Example 4. Genetic Modifiers of Polyamine Import

The mammalian polyamine transport pathway remains poorly understood (Miller-Fleming (2015)). One proposed polyamine import mechanism involves lysosomal P5B-ATPases, ATP13A2, and/or ATP13A3 (van Veen (2020), Azfar (2022)), that release lysosomal polyamines in the cytoplasm. Several other proteins have also been proposed to participate in polyamine uptake but their precise roles remain to be established (Eom (2022), Daigle (2009), Aouida (2010), Uemura (2010), Belting (2003)). The present reporter was used to develop a polyamine import assay that reports on import activity at a single-cell level (FIG. 10A). In brief, cells were treated with DFMO to block endogenous polyamine biosynthesis, rendering them dependent on exogenously supplied spermidine. Polyamine import from the extracellular medium would restore cellular polyamine concentration, which can be quantitatively read out using the reporter. As a proof-of-concept, the effect of the drug AMXT-1501, a lipophilic polyamine mimetic that potently blocks polyamine transport (Burns (2009)), was examined. Treatment with AMXT-1501 alone did not affect cellular polyamine levels (F/F0) indicating that under normal growth conditions, de novo polyamine synthesis is sufficient to maintain homeostatic levels (FIG. 10B, FIG. 11A). However, co-treatment of cells with AMXT-1501 and DFMO led to a striking 10-fold reduction in F/F0, which could not be rescued by exogenous spermidine supplementation (FIG. 10B, FIG. 11A). These results indicate that this assay allows monitoring of polyamine import in single cells, contributing to identification of genetic and/or pharmacological modulators of this process.

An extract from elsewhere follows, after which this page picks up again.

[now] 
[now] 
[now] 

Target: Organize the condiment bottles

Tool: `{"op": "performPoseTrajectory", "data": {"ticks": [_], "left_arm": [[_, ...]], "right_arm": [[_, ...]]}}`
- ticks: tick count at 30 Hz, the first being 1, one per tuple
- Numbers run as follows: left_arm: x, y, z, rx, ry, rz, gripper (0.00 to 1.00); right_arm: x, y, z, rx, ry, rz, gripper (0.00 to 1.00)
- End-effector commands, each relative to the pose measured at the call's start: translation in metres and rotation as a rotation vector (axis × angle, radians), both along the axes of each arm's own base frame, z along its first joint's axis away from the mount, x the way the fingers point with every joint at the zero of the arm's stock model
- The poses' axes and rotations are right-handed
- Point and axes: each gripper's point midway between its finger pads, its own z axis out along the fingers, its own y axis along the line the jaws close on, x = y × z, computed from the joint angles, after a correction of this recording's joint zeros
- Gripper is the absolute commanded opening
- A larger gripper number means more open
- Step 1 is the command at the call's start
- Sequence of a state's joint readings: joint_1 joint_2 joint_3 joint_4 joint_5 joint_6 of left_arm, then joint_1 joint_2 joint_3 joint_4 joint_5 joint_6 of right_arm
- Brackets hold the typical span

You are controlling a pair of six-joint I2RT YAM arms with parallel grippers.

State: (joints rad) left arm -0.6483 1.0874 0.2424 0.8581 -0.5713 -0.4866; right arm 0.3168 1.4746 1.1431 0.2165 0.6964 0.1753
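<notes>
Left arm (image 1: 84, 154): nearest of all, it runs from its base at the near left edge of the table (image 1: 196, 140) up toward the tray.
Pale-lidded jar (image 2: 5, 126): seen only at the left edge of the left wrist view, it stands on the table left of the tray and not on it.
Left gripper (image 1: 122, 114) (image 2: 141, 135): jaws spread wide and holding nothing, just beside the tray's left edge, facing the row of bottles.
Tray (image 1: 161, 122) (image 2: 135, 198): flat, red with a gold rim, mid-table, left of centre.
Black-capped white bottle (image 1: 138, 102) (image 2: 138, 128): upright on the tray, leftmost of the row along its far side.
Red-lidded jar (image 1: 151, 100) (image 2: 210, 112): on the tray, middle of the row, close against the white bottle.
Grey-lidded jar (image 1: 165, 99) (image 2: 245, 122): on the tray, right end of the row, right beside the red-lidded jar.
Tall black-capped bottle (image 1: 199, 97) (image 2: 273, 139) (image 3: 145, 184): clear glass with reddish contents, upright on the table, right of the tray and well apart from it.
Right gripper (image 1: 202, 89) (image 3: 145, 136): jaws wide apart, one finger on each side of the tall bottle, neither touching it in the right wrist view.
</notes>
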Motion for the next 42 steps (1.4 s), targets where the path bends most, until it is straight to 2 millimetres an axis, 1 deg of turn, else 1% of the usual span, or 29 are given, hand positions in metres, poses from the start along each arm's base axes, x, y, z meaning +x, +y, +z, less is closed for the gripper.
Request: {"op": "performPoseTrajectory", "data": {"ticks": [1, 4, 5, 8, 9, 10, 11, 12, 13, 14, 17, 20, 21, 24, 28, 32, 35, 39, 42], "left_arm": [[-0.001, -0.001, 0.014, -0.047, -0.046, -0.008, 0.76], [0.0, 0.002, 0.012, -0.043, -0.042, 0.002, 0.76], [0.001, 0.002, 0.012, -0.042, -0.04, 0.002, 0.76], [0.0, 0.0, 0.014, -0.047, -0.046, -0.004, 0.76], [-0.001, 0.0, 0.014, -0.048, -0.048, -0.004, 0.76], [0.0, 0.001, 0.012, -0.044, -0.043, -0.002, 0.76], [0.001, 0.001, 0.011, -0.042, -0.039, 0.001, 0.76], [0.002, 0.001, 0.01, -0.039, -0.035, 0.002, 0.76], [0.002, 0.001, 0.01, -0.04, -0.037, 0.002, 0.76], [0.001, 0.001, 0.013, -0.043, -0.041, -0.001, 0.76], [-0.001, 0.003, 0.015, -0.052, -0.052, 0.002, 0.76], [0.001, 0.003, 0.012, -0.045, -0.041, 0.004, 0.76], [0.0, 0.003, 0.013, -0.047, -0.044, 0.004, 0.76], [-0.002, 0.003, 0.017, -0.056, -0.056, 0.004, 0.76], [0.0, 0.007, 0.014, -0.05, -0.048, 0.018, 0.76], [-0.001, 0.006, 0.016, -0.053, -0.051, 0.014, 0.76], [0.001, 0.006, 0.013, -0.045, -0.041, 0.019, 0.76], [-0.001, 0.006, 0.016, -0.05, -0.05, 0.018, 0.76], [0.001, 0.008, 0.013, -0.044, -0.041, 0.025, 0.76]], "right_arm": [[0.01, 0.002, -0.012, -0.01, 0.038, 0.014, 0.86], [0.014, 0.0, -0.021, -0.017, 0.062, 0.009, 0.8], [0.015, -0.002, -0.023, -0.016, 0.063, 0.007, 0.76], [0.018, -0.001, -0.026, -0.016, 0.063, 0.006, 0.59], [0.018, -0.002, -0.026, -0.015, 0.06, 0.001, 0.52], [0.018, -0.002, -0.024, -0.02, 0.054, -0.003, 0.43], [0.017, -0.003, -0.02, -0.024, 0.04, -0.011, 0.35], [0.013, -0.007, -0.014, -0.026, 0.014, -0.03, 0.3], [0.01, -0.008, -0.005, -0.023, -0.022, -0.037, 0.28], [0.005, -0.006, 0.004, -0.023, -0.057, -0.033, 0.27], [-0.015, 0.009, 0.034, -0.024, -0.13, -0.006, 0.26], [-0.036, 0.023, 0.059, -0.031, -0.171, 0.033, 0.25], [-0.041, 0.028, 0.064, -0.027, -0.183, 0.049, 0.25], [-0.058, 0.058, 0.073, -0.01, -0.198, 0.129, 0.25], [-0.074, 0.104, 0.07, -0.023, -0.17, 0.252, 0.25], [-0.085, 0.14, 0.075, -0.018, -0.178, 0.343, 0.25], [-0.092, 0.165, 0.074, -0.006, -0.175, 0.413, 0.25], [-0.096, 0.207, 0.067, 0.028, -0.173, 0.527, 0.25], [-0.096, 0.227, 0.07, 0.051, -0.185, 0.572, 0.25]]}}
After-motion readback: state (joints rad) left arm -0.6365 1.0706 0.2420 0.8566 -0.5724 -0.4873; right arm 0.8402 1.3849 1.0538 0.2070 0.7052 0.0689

Leveraging this assay, a genome-wide CRISPR-Cas9 knockout screen was performed to identify factors that influence polyamine uptake (FIG. 11B). Clonal K562 cells that express the polyamine sensor were generated and transduced with a pooled library of CRISPR single guide RNAs (sgRNAs) targeting 20,000 protein-coding genes with an average of 5 sgRNAs per target (Inglis (2023)). Following library transduction, cells were co-treated with DFMO and spermidine. Fluorescence-activated cell sorting (FACS) was used to isolate cells based on eYFP/mCherry fluorescence ratio. It is expected that in the presence of DFMO and spermidine, the import-competent cells would maintain their polyamine levels, while genetic knockouts that result in deficient spermidine import would have reduced polyamine content (FIG. 11B).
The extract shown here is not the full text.